'You hurt him too, honey.'

'He's the one that left.'

'You didn't give him much of a choice, working eighty-hour weeks, never taking a vacation.'

I poured more coffee.

'You were a cop, Mom. You know how it is.'

'And I regret it. All of those long hours. Working Christmas. I should have been spending more time with you. You practically raised yourself.'

My veneer cracked.

'Mom, you were my hero. I never resented your job. You were out there doing good.'

'I should have been at home doing good. Instead, I screwed you up, made you think nothing should stand in the way of your career.'

'I'm not screwed up. I'm one of the highest ranking female cops in Chicago.'

'And I'm the only woman in my bingo group that doesn't have grandchildren.'

Mom saw my reaction, and immediately backpedaled.

'Jacqueline, I didn't mean that. It just came out.'

'I'll be home late.' I walked past her.

'Honey, I'm sorry.'

I ignored her, grabbed my coat, and closed the door a bit louder than necessary.

If the anger didn't wake me up, the weather did. Cold, with stinging, freezing drizzle that attacked like biting flies.

I left the window cracked on the drive to Cook County Jail, letting the wind numb my face.
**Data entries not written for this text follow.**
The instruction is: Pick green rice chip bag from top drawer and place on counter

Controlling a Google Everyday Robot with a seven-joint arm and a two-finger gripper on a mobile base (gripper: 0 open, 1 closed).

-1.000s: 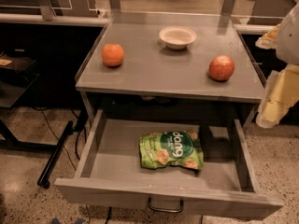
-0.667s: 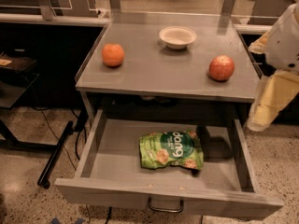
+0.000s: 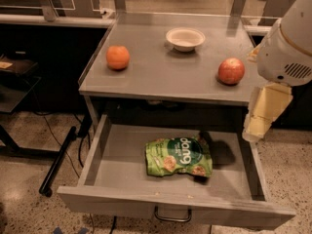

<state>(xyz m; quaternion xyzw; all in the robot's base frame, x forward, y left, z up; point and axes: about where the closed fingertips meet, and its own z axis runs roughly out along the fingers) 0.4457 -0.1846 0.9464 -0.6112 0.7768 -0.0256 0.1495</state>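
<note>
The green rice chip bag (image 3: 179, 156) lies flat in the middle of the open top drawer (image 3: 117, 169), logo up, a little right of centre. The drawer's dark metal handle (image 3: 173, 215) shows on its front. The counter (image 3: 161, 69) is the grey table top directly above the drawer. My gripper (image 3: 254, 129) hangs at the right, cream-coloured under the white arm housing (image 3: 287, 48), above the drawer's right wall and beside the counter's front right corner. It is up and to the right of the bag, not touching it.
On the counter stand an orange (image 3: 118, 57) at the left, a white bowl (image 3: 185, 38) at the back middle and a red apple (image 3: 231, 71) at the right. A dark desk (image 3: 19, 67) and black bar (image 3: 58, 162) are on the left.
My arm and gripper have moved left, in from the right edge toward the drawer's right side. The bag, fruits and bowl have not moved.
</note>
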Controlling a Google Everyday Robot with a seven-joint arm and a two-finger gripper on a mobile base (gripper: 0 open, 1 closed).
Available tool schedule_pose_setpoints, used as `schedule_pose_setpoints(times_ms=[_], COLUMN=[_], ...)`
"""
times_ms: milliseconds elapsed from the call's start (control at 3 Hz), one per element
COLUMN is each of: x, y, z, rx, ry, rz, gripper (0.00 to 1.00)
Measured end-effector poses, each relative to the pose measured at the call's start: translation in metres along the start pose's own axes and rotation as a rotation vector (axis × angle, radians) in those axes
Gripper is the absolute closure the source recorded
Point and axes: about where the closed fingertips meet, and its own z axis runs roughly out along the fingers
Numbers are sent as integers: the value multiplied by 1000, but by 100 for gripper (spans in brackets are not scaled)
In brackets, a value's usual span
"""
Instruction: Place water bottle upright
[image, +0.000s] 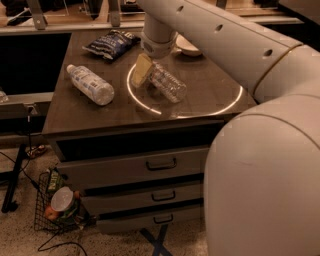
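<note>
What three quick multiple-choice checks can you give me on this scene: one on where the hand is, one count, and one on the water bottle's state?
1. Where is the hand?
A. Low over the cabinet top, right beside the clear water bottle
B. Hanging off the cabinet's front edge
C. Down at floor level

2. How many bottles are on the cabinet top?
A. One
B. Two
C. Four

3. How does the clear water bottle sit?
A. Upright on its base
B. Lying on its side
C. Standing on its cap

Answers:
1 A: the hand is down next to the water bottle at the edge of the white ring.
2 B: only the clear water bottle and the white-blue labelled bottle are there.
3 B: its ribbed body lies flat along the top.
</note>
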Motion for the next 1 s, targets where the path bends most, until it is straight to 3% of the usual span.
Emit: schedule_pose_setpoints(times_ms=[667,1000], x=[18,10], y=[0,2], z=[21,3], rx=[-49,-141], ry=[57,-36], rz=[95,113], gripper=[48,80])
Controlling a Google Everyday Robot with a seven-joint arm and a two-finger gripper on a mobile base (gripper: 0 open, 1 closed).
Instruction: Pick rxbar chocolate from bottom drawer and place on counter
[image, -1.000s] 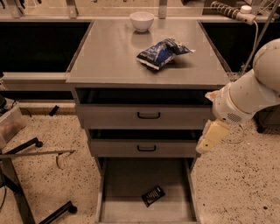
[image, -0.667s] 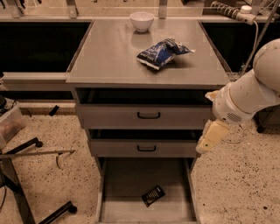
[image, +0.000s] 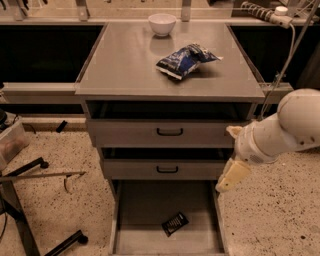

The cell phone rang, but I ignored it.

Fuller's polygraph test was set for twenty minutes from now, and I needed to mentally prepare for seeing him again.

Chapter 30

Fuller works the staple under the nail of his big toe, digging it in deep.

There's very little blood, but the pain is electric.

With a quarter inch of metal left protruding, he puts on his sock and shoe.

It's lying time.

The guards come to get him, go through the ritual of putting on the restraints. Fuller's head hurts, but he doesn't ask for aspirin. A pain reliever wouldn't be in his best interests at this time.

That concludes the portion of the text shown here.